A number of conclusions from this data which have practical implications:

1. Cooling eggs for short periods, say 30 to 40 minutes, on a regular basis (say once
every 24 hours) at any stage during incubation has no detrimental effect and is
probably of benefit.

2. If eggs are likely to be cooled for longer periods (more than 2 hours) the way they
should be treated depends upon their state of development. If the eggs are newly set
the best plan is to cool them fairly quickly down to 5 - 20°C (41 - 68°F) and hold
them in this range - put them in the fridge!

It may also be best to treat eggs this way up to about the 14th day, although greater
losses must be expected if severe cooling occurs later in incubation.
If power loss occurs when the eggs are near hatching, incubator temperature is less
critical, but severe chilling will cause mortalities. It is preferable therefore, to take
reasonable steps to limit heat loss by keeping the incubator shut and raising the
temperature of the room if possible. The metabolic heat from the embryos will keep
them warm for quite a long time.

3. Avoid maintaining eggs in early stages of incubation for long periods of time in the
‘zone of disproportionate development’ (27 - 35°C/80.6 - 95°F). This will result in a
large number of deaths and abnormalities.

4. Avoid subjecting the eggs to over-temperature at any time but particularly in the early
days of incubation.

Remember that incubator thermometer readings will not be the same as embryo temperatures
when cooling or heating occurs. The eggs will lag behind the air temperature. For example,
cooling hens eggs by taking them out of the incubator into a room at 20°C/68°F for 30-40
minutes is likely to cool the internal egg temperature by only 3 - 5°C (7 - 10°F). Eggs smaller
or larger than hens eggs will react quicker or slower accordingly.

There is very little data on the effects of cooling eggs of other species. Duck eggs and to an
even greater extent, goose eggs, are said to benefit from periodic cooling. Our own experience
seems to confirm this and we know of instances where the eggs of both duck and domestic
geese have been subjected to severe cooling for prolonged periods without harm.

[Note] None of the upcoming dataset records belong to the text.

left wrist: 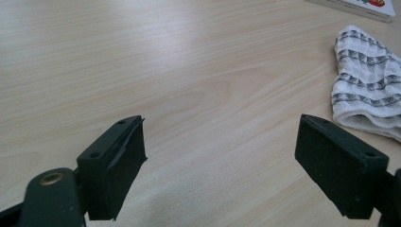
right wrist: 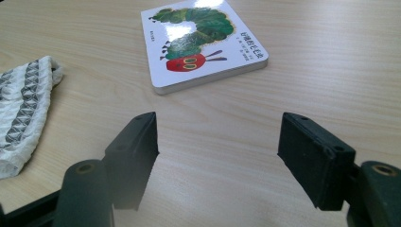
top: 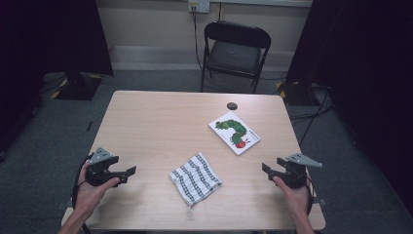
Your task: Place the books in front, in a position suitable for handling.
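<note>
At the lower middle of the high frame lay the checked cloth, crumpled on the tabletop, with the caterpillar book up and to its right. The left tongs and right tongs flanked the cloth, both gaping wide and holding nothing. Looked like the approach stage; next, one would need to close in on a cloth edge

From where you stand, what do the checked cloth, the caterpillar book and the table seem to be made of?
Checked cloth: soft woven fabric, likely cotton; it lies crumpled, with a raised weave in the dark stripes. Caterpillar book: probably thick glossy board; light glares off the cover and the edge looks thick. Table: pale wood-grain top, matte, perhaps laminate rather than solid wood.
</note>
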Tool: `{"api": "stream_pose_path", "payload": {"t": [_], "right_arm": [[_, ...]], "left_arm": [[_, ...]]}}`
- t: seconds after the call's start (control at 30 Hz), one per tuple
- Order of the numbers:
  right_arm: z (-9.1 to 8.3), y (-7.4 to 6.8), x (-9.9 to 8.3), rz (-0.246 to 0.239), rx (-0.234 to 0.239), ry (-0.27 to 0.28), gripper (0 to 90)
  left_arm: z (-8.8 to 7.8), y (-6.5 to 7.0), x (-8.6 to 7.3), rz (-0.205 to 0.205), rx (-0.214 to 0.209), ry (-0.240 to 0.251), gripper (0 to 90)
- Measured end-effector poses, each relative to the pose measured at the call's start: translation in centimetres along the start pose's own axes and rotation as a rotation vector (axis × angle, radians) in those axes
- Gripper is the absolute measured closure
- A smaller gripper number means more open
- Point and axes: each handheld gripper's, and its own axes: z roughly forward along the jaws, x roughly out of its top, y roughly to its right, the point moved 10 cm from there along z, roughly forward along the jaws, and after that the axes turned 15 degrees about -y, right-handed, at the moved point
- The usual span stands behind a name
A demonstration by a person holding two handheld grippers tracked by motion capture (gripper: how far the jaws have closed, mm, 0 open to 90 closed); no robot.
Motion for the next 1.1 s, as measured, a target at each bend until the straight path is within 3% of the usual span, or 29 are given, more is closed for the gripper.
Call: {"api": "stream_pose_path", "payload": {"t": [0.33, 0.67, 1.1], "right_arm": [[0.1, -0.5, -0.1, -0.003, 0.011, -0.003, 33.8], [0.3, -3.0, -0.1, -0.062, 0.082, -0.016, 40.8], [0.5, -6.3, 0.5, -0.137, 0.150, -0.048, 45.4]], "left_arm": [[0.3, 0.3, 0.0, 0.026, -0.008, -0.011, 15.9], [0.5, -0.2, 0.0, 0.025, 0.036, -0.016, 15.9], [0.6, 0.2, 0.1, 0.064, 0.044, -0.008, 15.9]]}}
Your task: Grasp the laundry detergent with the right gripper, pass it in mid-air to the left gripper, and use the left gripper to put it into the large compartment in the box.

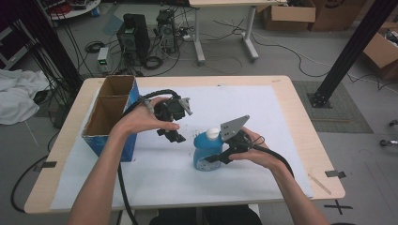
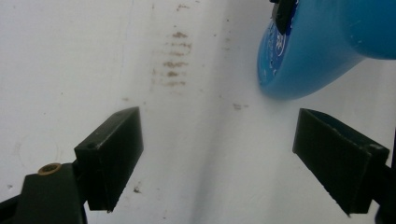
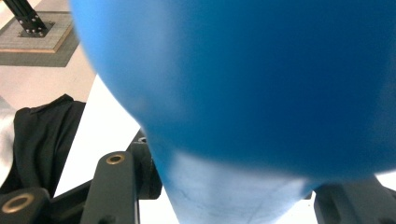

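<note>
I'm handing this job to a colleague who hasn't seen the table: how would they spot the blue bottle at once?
Start from the white sheet covering the wooden table. Right of the open cardboard box at its left edge, near the sheet's middle, stands the blue bottle. It alone is bright blue with a white cap, and the right gripper is clamped on it.

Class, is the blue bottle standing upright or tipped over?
Upright: in the high view the bottle stands on its base on the table, white cap on top, gripped by the right gripper.
</note>
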Demonstrator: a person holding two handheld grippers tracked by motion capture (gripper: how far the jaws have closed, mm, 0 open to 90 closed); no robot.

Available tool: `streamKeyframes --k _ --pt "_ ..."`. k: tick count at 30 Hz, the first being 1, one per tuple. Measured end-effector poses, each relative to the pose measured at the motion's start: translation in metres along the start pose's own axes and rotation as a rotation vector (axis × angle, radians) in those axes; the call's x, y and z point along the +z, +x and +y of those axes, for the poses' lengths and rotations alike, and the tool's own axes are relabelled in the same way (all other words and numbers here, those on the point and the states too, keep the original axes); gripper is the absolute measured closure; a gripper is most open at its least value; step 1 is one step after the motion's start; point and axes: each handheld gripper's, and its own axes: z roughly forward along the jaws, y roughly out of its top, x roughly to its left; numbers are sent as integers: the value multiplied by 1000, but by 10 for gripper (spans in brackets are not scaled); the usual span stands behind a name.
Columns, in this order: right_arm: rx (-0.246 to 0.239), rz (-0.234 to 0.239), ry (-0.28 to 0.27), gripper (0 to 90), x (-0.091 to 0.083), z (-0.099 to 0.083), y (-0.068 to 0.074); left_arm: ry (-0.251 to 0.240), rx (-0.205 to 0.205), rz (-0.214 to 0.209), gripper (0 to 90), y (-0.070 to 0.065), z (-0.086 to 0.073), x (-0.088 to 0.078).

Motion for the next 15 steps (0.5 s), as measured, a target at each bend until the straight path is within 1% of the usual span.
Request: streamKeyframes --k 4,7,15 --pt "-1 -1 -11 452 -2 1 0 1 -2 0 169 -1 0 -2" --pt "-3 -3 -11 454 -2 1 1 -4 -5 -3 173 -2 0 -3" --pt "-5 -6 -13 460 -2 1 1 -10 -8 7 173 -3 -1 -6"
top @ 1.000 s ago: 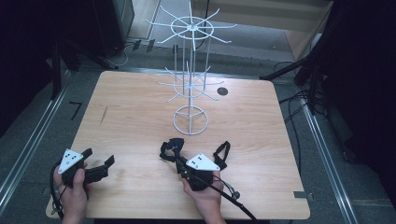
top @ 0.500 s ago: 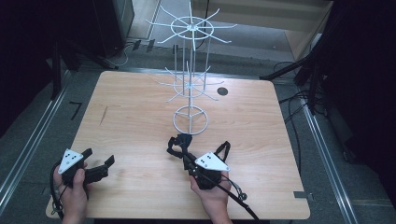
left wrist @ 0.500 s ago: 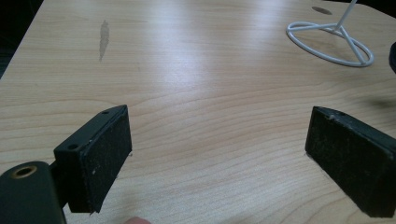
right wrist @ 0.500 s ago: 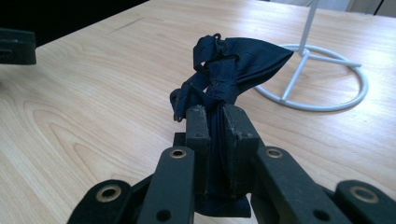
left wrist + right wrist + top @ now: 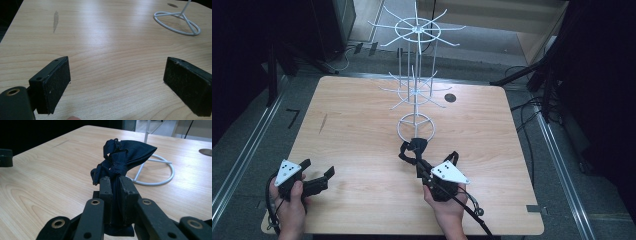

There is an obvious analogy with the natural process in cooling eggs periodically. Most
species of bird leave the nest for short periods to feed. It is quite possible that the resulting
cooling and re-heating provides a stimulus to the embryo, which actually encourages growth.
If the effect is more pronounced in ducks and geese it may be because the requirement has, to
some extent, been bred out of hens by years of artificial incubation. It would follow that
totally wild species may be even more susceptible to a cooling stimulus. Certainly there is no
evidence to suggest that short term cooling is likely to be harmful.

Hopefully these explanations will enable bird breeders to assess the likelihood of damage
from accidents. It should certainly allay any fears about the cooling that may accompany the
manual turning or inspection of eggs!